» WHAT YOU NEED TO DO: Return the data below, unchanged.
▬▬▬▬▬▬▬▬▬▬
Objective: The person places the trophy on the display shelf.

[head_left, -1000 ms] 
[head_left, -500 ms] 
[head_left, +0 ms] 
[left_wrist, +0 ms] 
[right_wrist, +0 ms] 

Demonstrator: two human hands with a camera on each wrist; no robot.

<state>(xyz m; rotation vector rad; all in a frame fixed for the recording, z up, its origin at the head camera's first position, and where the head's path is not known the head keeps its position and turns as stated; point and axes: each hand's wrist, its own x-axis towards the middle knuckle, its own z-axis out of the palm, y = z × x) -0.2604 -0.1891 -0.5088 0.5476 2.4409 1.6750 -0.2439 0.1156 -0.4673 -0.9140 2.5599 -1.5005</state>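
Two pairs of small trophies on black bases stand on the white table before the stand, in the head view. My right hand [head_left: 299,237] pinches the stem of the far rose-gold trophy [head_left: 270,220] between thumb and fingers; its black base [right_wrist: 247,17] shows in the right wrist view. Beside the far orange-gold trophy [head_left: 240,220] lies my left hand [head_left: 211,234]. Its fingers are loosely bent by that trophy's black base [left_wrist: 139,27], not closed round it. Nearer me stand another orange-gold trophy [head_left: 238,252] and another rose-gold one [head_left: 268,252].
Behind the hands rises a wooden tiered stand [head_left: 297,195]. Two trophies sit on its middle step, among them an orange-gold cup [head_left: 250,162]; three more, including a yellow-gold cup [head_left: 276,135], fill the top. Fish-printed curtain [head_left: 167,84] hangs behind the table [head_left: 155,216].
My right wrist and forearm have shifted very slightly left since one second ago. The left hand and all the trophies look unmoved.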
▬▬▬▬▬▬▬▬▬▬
» ANSWER BOX:
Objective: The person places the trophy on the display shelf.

[head_left, -1000 ms] 
[head_left, -500 ms] 
[head_left, +0 ms] 
[left_wrist, +0 ms] 
[right_wrist, +0 ms] 

Demonstrator: two human hands with a camera on each wrist; no robot.

<state>(xyz m; rotation vector rad; all in a frame fixed for the recording, z up, its origin at the head camera's first position, and where the head's path is not known the head keeps its position and turns as stated; point and axes: each hand's wrist, its own x-axis towards the middle knuckle, its own z-axis out of the palm, y = z × x) -0.2604 -0.1891 -0.5088 0.5476 2.4409 1.6750 -0.2439 0.1156 -0.4673 -0.9140 2.5599 -1.5005</state>
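Two pairs of small trophies on black bases stand on the white table before the stand, in the head view. My right hand [head_left: 299,237] pinches the stem of the far rose-gold trophy [head_left: 270,220] between thumb and fingers; its black base [right_wrist: 247,17] shows in the right wrist view. Beside the far orange-gold trophy [head_left: 240,220] lies my left hand [head_left: 211,234]. Its fingers are loosely bent by that trophy's black base [left_wrist: 139,27], not closed round it. Nearer me stand another orange-gold trophy [head_left: 238,252] and another rose-gold one [head_left: 268,252].
Behind the hands rises a wooden tiered stand [head_left: 297,195]. Two trophies sit on its middle step, among them an orange-gold cup [head_left: 250,162]; three more, including a yellow-gold cup [head_left: 276,135], fill the top. Fish-printed curtain [head_left: 167,84] hangs behind the table [head_left: 155,216].
My right wrist and forearm have shifted very slightly left since one second ago. The left hand and all the trophies look unmoved.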

The exercise has been fully completed.